- **Material for this exercise**:
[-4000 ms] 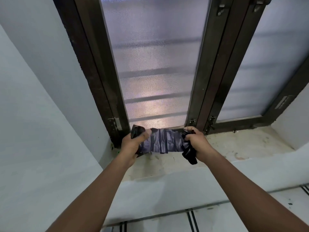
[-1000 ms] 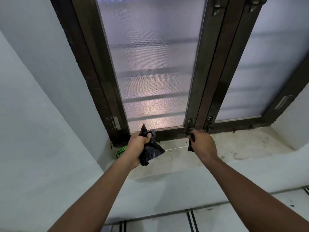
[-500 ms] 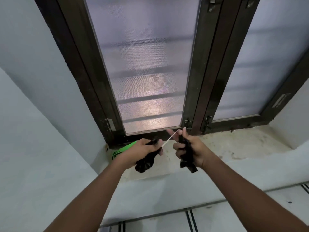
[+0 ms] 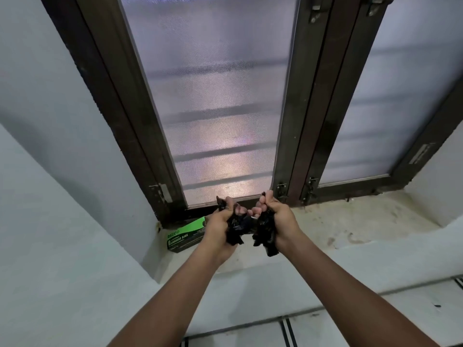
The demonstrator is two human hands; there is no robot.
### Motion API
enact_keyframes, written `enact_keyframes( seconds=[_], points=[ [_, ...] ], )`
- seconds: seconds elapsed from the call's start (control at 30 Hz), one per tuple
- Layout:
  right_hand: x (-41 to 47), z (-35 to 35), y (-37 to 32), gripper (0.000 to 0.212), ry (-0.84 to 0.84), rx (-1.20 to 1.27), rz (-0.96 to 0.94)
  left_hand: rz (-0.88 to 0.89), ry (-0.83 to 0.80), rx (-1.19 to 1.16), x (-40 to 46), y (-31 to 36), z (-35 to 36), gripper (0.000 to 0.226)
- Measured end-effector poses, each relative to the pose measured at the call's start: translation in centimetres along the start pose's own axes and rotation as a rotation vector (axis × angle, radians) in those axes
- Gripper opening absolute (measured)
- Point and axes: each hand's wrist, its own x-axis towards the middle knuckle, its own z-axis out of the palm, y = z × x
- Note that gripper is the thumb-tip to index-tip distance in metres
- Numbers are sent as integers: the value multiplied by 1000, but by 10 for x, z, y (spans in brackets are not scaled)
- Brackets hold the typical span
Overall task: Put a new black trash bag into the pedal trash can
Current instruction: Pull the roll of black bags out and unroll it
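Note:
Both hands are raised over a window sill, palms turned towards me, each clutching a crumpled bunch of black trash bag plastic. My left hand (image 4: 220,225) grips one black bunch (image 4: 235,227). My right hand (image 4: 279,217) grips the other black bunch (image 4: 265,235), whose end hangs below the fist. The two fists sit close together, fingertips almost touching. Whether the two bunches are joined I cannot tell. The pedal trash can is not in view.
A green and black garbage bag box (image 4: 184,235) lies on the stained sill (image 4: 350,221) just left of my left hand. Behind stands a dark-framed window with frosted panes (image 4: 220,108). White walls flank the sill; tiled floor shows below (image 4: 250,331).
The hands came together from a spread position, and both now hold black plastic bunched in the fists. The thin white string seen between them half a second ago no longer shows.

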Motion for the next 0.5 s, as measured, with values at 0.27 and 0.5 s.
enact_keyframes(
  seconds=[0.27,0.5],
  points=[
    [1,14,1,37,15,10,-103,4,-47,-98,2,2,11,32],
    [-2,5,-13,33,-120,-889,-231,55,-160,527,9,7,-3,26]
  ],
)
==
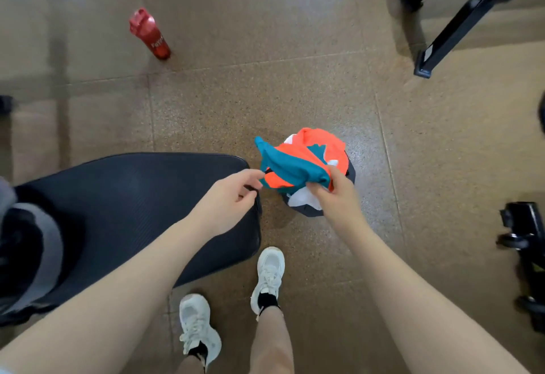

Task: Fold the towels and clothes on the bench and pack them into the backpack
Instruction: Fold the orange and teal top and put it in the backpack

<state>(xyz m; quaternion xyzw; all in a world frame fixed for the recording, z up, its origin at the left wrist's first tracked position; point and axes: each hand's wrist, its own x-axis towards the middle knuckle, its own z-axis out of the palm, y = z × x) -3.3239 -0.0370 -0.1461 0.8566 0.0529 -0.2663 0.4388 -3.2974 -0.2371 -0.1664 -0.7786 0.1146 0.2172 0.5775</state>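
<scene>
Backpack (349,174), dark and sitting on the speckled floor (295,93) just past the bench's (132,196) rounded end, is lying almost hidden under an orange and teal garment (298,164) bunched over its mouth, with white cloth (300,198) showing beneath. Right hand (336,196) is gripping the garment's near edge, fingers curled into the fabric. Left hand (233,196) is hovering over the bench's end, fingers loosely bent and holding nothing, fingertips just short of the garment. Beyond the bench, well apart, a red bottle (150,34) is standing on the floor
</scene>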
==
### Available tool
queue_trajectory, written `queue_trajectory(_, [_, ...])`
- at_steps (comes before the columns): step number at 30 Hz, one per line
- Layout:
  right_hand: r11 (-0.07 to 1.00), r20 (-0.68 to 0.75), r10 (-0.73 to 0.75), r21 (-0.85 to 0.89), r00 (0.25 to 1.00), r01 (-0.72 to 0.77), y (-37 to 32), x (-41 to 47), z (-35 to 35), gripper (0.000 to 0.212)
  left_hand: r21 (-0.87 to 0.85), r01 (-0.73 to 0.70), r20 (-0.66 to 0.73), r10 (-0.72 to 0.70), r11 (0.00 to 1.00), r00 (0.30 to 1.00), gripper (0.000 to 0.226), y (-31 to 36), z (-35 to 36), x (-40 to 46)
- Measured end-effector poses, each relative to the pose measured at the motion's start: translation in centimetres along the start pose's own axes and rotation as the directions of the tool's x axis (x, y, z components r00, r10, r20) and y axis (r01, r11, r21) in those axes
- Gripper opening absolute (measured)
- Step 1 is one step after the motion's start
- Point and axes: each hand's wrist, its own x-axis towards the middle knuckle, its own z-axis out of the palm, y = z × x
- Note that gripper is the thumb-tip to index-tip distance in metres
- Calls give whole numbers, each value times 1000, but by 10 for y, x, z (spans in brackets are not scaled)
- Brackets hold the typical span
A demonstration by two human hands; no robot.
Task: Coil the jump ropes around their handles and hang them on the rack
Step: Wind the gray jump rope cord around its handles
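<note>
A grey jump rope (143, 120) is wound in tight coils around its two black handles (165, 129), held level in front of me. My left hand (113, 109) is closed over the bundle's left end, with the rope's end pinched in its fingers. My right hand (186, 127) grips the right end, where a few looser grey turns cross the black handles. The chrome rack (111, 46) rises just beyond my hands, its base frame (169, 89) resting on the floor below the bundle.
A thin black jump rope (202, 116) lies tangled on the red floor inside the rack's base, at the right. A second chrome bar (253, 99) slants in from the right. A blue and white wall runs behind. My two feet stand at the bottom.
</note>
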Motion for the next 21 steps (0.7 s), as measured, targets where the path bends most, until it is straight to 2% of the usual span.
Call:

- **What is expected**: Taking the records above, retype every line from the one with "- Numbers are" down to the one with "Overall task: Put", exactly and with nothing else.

- **Result**:
- Numbers are sent as integers: the value multiplied by 1000, but by 10 for x, z, y (spans in brackets are not scaled)
- Brackets hold the typical span
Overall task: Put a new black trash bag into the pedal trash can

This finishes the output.